§ Your assignment
Repeat, word for word, all the data that follows, and exclude the pictures.

────────────────────────────────────────

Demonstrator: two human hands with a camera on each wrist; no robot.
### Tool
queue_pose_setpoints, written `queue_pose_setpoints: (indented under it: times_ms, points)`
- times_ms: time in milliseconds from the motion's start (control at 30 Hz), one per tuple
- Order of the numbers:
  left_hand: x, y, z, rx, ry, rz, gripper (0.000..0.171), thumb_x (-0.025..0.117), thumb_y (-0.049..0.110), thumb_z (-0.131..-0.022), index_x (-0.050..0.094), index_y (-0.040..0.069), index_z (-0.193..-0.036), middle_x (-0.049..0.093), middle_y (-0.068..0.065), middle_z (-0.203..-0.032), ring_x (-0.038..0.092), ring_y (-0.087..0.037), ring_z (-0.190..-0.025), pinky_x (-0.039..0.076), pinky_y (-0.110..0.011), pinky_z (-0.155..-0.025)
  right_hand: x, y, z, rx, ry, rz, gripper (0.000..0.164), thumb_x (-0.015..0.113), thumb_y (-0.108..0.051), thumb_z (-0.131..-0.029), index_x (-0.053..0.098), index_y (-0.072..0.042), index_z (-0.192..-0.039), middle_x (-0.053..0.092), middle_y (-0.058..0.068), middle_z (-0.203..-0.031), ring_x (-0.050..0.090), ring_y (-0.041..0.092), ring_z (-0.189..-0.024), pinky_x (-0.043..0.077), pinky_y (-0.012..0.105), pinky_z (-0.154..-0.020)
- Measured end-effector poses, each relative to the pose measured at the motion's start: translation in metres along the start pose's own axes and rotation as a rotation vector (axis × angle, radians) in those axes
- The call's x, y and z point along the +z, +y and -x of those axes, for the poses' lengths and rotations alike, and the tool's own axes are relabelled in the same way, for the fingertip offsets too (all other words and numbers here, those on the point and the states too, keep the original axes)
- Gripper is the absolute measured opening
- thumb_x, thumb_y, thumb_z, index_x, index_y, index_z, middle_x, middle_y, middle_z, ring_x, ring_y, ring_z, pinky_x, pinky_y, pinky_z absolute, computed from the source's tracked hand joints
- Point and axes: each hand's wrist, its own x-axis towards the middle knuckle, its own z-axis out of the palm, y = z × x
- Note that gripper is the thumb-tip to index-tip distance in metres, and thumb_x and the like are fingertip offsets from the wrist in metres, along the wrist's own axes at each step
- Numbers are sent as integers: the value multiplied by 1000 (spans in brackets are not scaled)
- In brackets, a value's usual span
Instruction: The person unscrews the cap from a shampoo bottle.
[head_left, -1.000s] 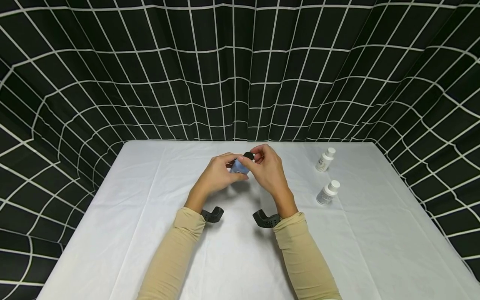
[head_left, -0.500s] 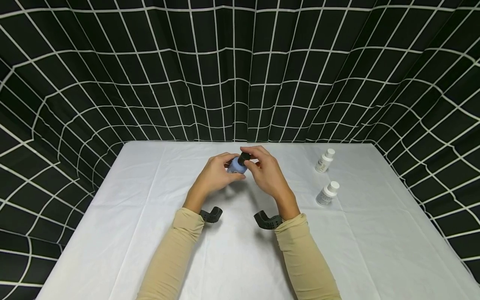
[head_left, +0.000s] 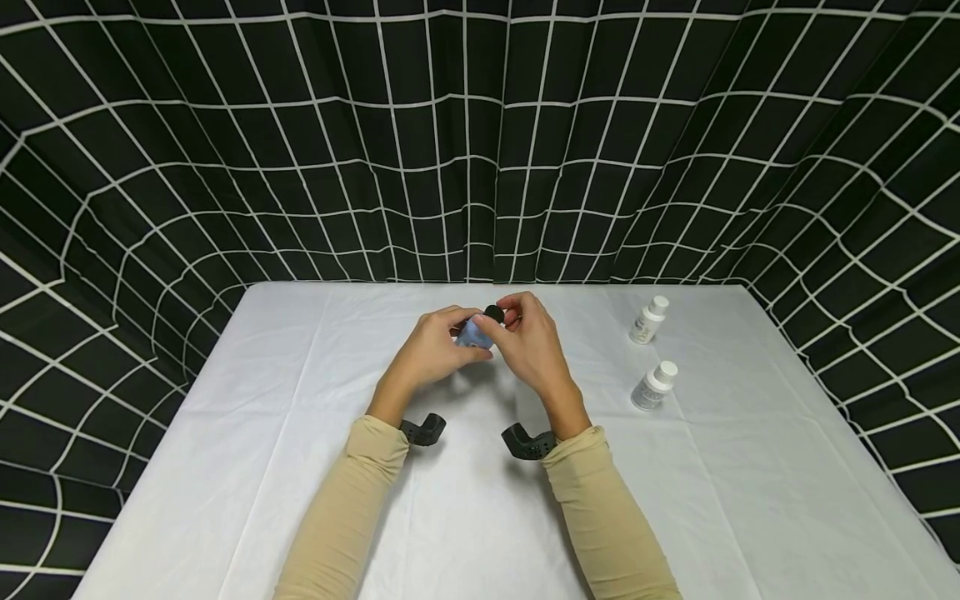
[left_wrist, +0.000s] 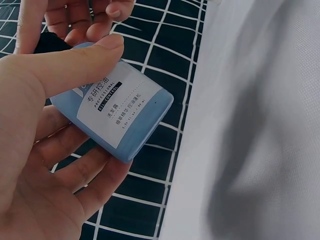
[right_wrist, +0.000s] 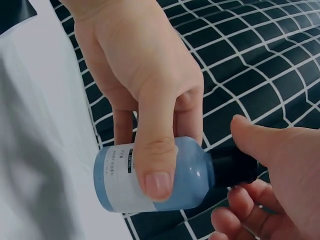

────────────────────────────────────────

§ Exercise response
Demonstrator: two human hands with a camera on each wrist; no robot.
### Tool
queue_pose_setpoints, written `queue_pose_setpoints: (indented under it: times_ms, points)`
- times_ms: time in milliseconds from the motion's start (control at 30 Hz), one per tuple
- Order of the numbers:
  left_hand: x, y, z, rx, ry, rz, gripper (0.000..0.171), thumb_x (-0.025..0.117), thumb_y (-0.049..0.110), thumb_z (-0.131..-0.022), index_x (-0.050..0.094), index_y (-0.040..0.069), index_z (-0.193..-0.036), middle_x (-0.049..0.093), middle_y (-0.068..0.065), middle_z (-0.203..-0.032), ring_x (-0.038..0.092), ring_y (-0.087..0.037), ring_z (-0.190..-0.025), pinky_x (-0.039..0.076), pinky_y (-0.110..0.011), pinky_z (-0.155..-0.025)
  right_hand: x, y, z, rx, ry, rz, gripper (0.000..0.164), thumb_x (-0.015..0.113), thumb_y (-0.108..0.051), thumb_z (-0.131..-0.029), index_x (-0.053..0.098), index_y (-0.072..0.042), index_z (-0.192..-0.039), middle_x (-0.053..0.092), middle_y (-0.058..0.068), middle_z (-0.203..-0.031), ring_x (-0.050..0.090), ring_y (-0.041..0.092), ring_z (-0.189..-0.024), pinky_x (-0.043..0.077), pinky_y (-0.012..0.105), pinky_z (-0.154..-0.020)
- Measured end-effector poses, each relative to the pose measured at the motion's start: translation in metres along the start pose's own axes and rotation as a rotation vector (axis × angle, radians) in those axes
- The call's x, y and z point along the +z, +y and -x of those axes, for the poses' lengths and rotations alike, and the tool's own axes are relabelled in the same way, for the fingertip offsets too (all other words and numbers here, those on the point and the states too, keep the original axes)
- Gripper is the absolute measured opening
- thumb_x, thumb_y, thumb_z, index_x, index_y, index_z, middle_x, middle_y, middle_z, ring_x, ring_y, ring_z, pinky_x, pinky_y, pinky_z absolute, computed from the source's tracked hand joints
- Point and axes: each hand's wrist, its own x-axis towards the middle knuckle, its own z-axis out of the palm, y = z × x
- Note that gripper is the thumb-tip to index-tip distance in metres, and thumb_x and the like are fingertip offsets from the wrist in metres, along the wrist's own axes at each step
- Numbers are sent as integers: the value multiplied by 1000 (spans in brackets are not scaled)
- In brackets, a value's usual span
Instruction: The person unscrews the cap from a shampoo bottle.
[head_left, -1.000s] 
[head_left, -0.500s] 
[head_left, +0.000s] 
[left_wrist, +0.000s] 
[right_wrist, +0.000s] 

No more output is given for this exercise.